> What this task involves
Restate the listing below word for word. No picture belongs in the result.

> Material provided
=== Begin Enclosure ===

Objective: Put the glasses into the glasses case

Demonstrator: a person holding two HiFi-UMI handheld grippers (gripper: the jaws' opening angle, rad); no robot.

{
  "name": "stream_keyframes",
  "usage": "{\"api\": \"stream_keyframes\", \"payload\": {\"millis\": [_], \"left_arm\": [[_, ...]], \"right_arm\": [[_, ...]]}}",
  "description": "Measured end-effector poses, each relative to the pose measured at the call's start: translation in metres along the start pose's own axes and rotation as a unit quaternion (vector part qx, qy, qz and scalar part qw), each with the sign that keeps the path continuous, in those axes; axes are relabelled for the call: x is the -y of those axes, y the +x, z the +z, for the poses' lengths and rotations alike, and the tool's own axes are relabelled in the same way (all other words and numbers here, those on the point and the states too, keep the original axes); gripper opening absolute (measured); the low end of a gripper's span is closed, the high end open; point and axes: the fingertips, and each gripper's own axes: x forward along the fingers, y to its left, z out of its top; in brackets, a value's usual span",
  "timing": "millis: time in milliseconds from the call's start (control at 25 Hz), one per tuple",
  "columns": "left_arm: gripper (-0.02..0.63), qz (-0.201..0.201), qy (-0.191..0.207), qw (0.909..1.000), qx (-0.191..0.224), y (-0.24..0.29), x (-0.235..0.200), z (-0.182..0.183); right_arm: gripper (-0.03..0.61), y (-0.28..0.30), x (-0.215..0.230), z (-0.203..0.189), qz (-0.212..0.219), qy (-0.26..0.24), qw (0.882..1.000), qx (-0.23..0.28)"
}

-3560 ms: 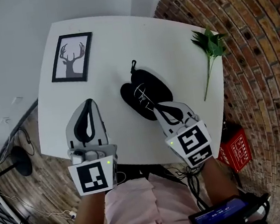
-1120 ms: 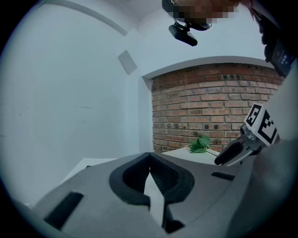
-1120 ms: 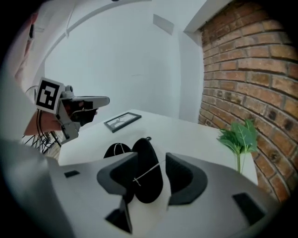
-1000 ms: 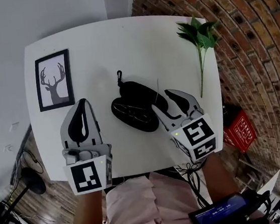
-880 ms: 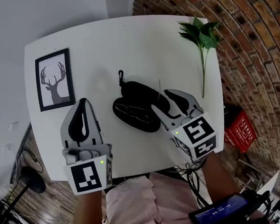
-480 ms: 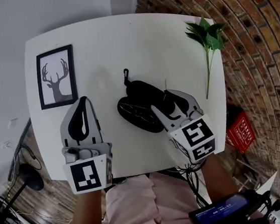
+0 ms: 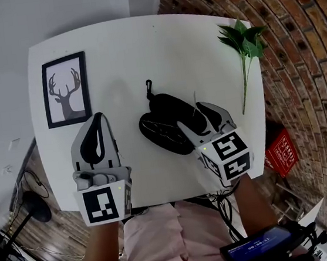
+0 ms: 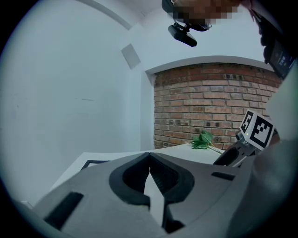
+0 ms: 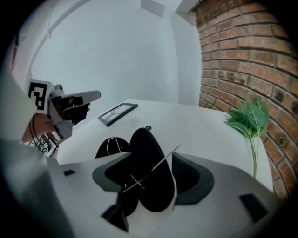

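The glasses (image 7: 163, 134) lie in the open case (image 7: 167, 101), the right gripper (image 7: 190, 115) gapes around its lid, and the left gripper (image 7: 99, 118) sits closed and empty left of it; a seemingly protruding temple (image 9: 158, 163) could get pinched on closing.

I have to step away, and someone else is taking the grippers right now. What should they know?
Left gripper: shut, empty, at the near left of the table, away from the job.
Right gripper: jaws apart at the open glasses case. A thin temple runs between them, unclamped.
Glasses: lying in the case's lower half, with that temple sticking up out of it.
Done: the glasses are mostly in the case.
Left to do: probably tuck the temple in, then close the lid.
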Motion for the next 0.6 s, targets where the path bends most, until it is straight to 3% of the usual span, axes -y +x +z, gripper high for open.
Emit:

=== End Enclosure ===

> Your solution
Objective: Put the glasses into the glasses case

Demonstrator: a person holding two HiFi-UMI handheld grippers (gripper: the jaws' opening angle, rad); no robot.

{
  "name": "stream_keyframes",
  "usage": "{\"api\": \"stream_keyframes\", \"payload\": {\"millis\": [_], \"left_arm\": [[_, ...]], \"right_arm\": [[_, ...]]}}",
  "description": "Measured end-effector poses, each relative to the pose measured at the call's start: translation in metres along the start pose's own axes and rotation as a unit quaternion (vector part qx, qy, qz and scalar part qw), each with the sign that keeps the path continuous, in those axes; axes are relabelled for the call: x is the -y of those axes, y the +x, z the +z, for the poses' lengths and rotations alike, and the tool's own axes are relabelled in the same way (all other words and numbers here, those on the point and the states too, keep the original axes); gripper opening absolute (measured); the low end of a gripper's span is closed, the high end open; point and axes: the fingertips, and each gripper's own axes: x forward along the fingers, y to its left, z out of its top; in brackets, a value's usual span",
  "timing": "millis: time in milliseconds from the call's start (control at 25 Hz), one per tuple",
  "columns": "left_arm: gripper (-0.02..0.63), qz (-0.201..0.201), qy (-0.191..0.207), qw (0.909..1.000), qx (-0.191..0.224), y (-0.24..0.29), x (-0.235..0.200), z (-0.182..0.183); right_arm: gripper (-0.03..0.61), y (-0.28..0.30), x (-0.215..0.230), z (-0.203..0.189), qz (-0.212..0.219), qy (-0.26..0.24), qw (0.882..1.000), qx (-0.23..0.28)"
}

-3560 ms: 
-1120 ms: 
-1120 ms: 
-1000 ms: 
-880 ms: 
-480 ms: 
+0 ms: 
+0 ms: 
+0 ms: 

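The glasses (image 7: 163, 134) lie in the open case (image 7: 167, 101), the right gripper (image 7: 190, 115) gapes around its lid, and the left gripper (image 7: 99, 118) sits closed and empty left of it; a seemingly protruding temple (image 9: 158, 163) could get pinched on closing.

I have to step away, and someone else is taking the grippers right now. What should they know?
Left gripper: shut, empty, at the near left of the table, away from the job.
Right gripper: jaws apart at the open glasses case. A thin temple runs between them, unclamped.
Glasses: lying in the case's lower half, with that temple sticking up out of it.
Done: the glasses are mostly in the case.
Left to do: probably tuck the temple in, then close the lid.
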Motion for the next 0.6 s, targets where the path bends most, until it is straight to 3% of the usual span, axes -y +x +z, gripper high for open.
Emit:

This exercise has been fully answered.